Monmouth College was begun by members of the Associate Presbyterian Church who wanted a high school at a central location where respectable families were willing to provide room and board for their children. Their patriot grandparents had split with the Presbyterians in South Carolina during the Revolution — they were also anti-slavery, favored women’s rights, and believed fervently in the value of a good education. Western Illinois, though no longer frontier country, had cheap land, good soil and winters.

The Academy was started in 1853. In 1856, when the first seniors were ready to graduate, trustee Abner Harding helped get a charter from the Illinois legislature that exempted all college-owned property from taxes, which was important because many gifts to the college were in the form of farms; this later helped the college survive difficult times. Since the student body was soon too large for the brick Academy building on North A, President Wallace advocated having a separate structure for the collegiate program — one somewhat distant from the dissolute life around the city square.

It is worth noting that women were never admitted to the college — they were there from the beginning. No Seminary Street, as in Galesburg, to remind everyone that Knox women were once kept separate. But co-education was still rare, and when David Wallace came from Massachusetts, he made stops at those few colleges with female students to ask about their experiences.

Wallace soon learned that money and politics were greater problems than having women in classes. Monmouth College students were mostly Associate Presbyterians or Protestants who shared their ideas. When the students wanted to have a Lincoln-Douglas debate, he discouraged them, fearing that this would make the vicious local debate over slavery worse. Another problem was that not a single student was willing to speak for the Democrats’ platform. When the Civil War came, most of the men of military age enlisted — the 232 soldiers compared favorably to Dartmouth and Princeton. The ensuing dearth of male students caused a financial crisis — one that would be repeated during most of America’s great wars — but made worse because Wallace had just begun to build Old Main on a hill east of downtown overlooking Valley Beautiful.

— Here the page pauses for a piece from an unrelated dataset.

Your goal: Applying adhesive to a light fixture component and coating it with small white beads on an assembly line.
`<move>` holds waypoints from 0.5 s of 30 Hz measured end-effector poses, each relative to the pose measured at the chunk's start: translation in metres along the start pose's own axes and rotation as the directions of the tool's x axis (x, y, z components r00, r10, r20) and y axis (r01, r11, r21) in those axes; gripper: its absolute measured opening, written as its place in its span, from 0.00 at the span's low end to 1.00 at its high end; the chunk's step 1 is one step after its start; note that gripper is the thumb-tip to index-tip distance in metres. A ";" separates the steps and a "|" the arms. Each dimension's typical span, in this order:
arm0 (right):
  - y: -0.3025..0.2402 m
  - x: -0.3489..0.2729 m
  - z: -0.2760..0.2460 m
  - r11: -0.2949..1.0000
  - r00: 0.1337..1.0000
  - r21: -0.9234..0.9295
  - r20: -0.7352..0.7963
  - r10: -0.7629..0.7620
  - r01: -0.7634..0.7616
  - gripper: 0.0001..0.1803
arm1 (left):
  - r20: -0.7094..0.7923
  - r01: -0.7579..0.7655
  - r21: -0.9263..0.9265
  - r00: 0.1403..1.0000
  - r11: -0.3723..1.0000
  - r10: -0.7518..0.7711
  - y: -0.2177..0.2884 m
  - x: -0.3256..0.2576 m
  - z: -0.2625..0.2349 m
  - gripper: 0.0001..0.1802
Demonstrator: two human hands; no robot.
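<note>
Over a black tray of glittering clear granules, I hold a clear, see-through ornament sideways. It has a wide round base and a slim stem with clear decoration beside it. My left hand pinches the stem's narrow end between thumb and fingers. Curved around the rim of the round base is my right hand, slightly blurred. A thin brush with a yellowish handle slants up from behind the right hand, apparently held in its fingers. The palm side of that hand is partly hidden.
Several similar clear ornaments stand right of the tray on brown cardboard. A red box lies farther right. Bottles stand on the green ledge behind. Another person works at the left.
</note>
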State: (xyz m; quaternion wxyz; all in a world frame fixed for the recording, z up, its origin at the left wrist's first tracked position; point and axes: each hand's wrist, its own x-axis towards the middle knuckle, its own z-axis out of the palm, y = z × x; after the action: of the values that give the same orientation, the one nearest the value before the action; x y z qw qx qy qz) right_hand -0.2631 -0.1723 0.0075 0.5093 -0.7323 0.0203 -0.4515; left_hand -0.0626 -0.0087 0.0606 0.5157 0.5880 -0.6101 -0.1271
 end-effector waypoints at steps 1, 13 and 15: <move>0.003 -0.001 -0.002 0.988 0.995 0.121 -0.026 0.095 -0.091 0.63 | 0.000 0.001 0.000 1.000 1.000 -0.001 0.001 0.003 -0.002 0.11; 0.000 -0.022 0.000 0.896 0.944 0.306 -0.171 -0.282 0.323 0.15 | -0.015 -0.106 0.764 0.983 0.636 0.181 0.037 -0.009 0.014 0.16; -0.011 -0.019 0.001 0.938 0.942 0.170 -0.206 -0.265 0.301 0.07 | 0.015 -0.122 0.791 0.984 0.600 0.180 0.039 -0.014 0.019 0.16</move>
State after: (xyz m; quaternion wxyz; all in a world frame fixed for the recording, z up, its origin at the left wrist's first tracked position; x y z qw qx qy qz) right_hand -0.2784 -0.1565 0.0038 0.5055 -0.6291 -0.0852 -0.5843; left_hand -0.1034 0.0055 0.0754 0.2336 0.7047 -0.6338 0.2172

The post-war college was very dynamic, with the women founding the first and third female fraternities in the nation (It would have been the first and second, but even then students got their paperwork in late.) The depression of 1873 was a hard blow, but the college expanded its base into Iowa by absorbing Washington College. The 1896 Auditorium reflected the growing importance of the music program.”

This is a good place to pause, for the next years were a flurry of crises, each worse than the one preceding it. It seemed that Monmouth College would go the way of so many small colleges in the Midwest. Why didn’t it?

Review Atlas (August 4, 2016), 4.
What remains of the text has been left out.